__Task item__.
Check every line below for the string "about". Copy the ones that have it.

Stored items
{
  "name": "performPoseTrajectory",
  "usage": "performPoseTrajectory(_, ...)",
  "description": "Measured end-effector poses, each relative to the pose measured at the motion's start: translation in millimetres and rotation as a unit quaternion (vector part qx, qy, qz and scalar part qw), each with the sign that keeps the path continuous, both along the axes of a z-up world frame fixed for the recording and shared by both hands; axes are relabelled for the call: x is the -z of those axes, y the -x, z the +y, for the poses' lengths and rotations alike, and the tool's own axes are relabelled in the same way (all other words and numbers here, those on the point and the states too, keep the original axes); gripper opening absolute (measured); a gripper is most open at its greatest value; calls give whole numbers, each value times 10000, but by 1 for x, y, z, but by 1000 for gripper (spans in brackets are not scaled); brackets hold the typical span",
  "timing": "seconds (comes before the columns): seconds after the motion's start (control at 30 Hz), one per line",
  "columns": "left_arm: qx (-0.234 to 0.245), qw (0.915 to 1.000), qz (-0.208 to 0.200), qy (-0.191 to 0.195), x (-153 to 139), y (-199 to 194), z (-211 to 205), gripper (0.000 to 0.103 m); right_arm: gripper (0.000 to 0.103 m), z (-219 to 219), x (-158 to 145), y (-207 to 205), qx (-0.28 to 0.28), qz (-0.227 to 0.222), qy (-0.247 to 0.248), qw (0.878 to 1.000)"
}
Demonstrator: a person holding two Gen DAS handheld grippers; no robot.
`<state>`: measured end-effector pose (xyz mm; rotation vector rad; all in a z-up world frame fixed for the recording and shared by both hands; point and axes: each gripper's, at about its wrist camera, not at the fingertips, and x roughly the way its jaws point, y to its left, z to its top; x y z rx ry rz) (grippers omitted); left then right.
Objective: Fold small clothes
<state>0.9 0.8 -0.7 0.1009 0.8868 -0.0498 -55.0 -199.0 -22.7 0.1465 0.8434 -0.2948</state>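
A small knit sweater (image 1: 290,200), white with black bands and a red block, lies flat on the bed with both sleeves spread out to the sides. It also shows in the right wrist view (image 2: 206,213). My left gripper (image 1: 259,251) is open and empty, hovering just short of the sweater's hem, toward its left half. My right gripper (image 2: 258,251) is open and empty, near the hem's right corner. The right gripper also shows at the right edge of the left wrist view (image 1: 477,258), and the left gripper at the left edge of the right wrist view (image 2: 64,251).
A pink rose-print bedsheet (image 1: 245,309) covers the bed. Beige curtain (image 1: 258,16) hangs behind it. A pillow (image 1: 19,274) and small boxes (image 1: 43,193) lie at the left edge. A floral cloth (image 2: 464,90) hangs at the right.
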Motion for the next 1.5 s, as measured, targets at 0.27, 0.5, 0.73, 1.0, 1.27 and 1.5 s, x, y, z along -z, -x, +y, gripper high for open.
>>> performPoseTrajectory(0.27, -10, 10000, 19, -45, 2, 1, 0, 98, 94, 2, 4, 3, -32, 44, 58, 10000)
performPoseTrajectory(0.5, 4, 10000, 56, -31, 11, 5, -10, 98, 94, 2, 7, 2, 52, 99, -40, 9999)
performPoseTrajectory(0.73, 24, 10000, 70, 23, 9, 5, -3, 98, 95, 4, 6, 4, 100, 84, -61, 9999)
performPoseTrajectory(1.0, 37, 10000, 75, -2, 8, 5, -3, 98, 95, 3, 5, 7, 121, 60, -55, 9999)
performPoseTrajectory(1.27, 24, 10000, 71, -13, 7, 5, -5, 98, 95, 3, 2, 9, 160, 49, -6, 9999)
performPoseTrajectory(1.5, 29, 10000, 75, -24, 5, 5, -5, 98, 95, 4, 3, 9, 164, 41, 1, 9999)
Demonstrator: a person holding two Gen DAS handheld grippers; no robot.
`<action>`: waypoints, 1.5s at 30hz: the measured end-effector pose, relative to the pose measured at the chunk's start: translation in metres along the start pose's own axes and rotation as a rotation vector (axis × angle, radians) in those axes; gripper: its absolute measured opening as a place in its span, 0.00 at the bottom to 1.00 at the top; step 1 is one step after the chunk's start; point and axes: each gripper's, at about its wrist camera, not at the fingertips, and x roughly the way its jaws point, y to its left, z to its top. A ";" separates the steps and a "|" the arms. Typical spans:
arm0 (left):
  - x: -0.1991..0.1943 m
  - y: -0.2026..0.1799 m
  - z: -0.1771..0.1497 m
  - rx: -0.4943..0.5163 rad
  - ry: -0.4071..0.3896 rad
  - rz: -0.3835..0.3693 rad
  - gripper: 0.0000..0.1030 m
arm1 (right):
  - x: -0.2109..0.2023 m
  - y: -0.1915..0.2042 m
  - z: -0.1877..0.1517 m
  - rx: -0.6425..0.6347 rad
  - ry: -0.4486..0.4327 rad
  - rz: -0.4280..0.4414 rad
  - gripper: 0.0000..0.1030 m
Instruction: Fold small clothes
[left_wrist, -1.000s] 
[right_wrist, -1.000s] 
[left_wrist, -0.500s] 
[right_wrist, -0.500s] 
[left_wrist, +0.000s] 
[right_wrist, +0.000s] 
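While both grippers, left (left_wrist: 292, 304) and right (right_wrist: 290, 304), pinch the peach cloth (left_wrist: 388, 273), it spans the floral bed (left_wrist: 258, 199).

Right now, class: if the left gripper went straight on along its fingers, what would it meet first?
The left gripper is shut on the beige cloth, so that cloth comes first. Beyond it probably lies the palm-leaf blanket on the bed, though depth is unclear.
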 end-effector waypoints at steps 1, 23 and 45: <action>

__Solution below__.
`<state>`: measured end-effector pose (xyz mm; rotation vector rad; all in a z-up world frame fixed for the recording and shared by both hands; point and axes: each gripper's, at about its wrist camera, not at the fingertips, and x roughly the way its jaws point, y to its left, z to its top; x y z rx ry rz) (grippers omitted); left then right.
`<action>`: waypoints, 1.5s at 30hz: the measured end-effector pose, relative to the pose measured at the chunk's start: translation in metres along the start pose's own axes and rotation as a rotation vector (axis × angle, radians) in those axes; gripper: its absolute measured opening as a place in its span, 0.00 at the bottom to 1.00 at the top; step 1 is one step after the chunk's start; point and axes: each gripper's, at about its wrist camera, not at the fingertips, and x roughly the way its jaws point, y to its left, z to its top. A ";" separates the steps and a "|" the arms. Typical spans:

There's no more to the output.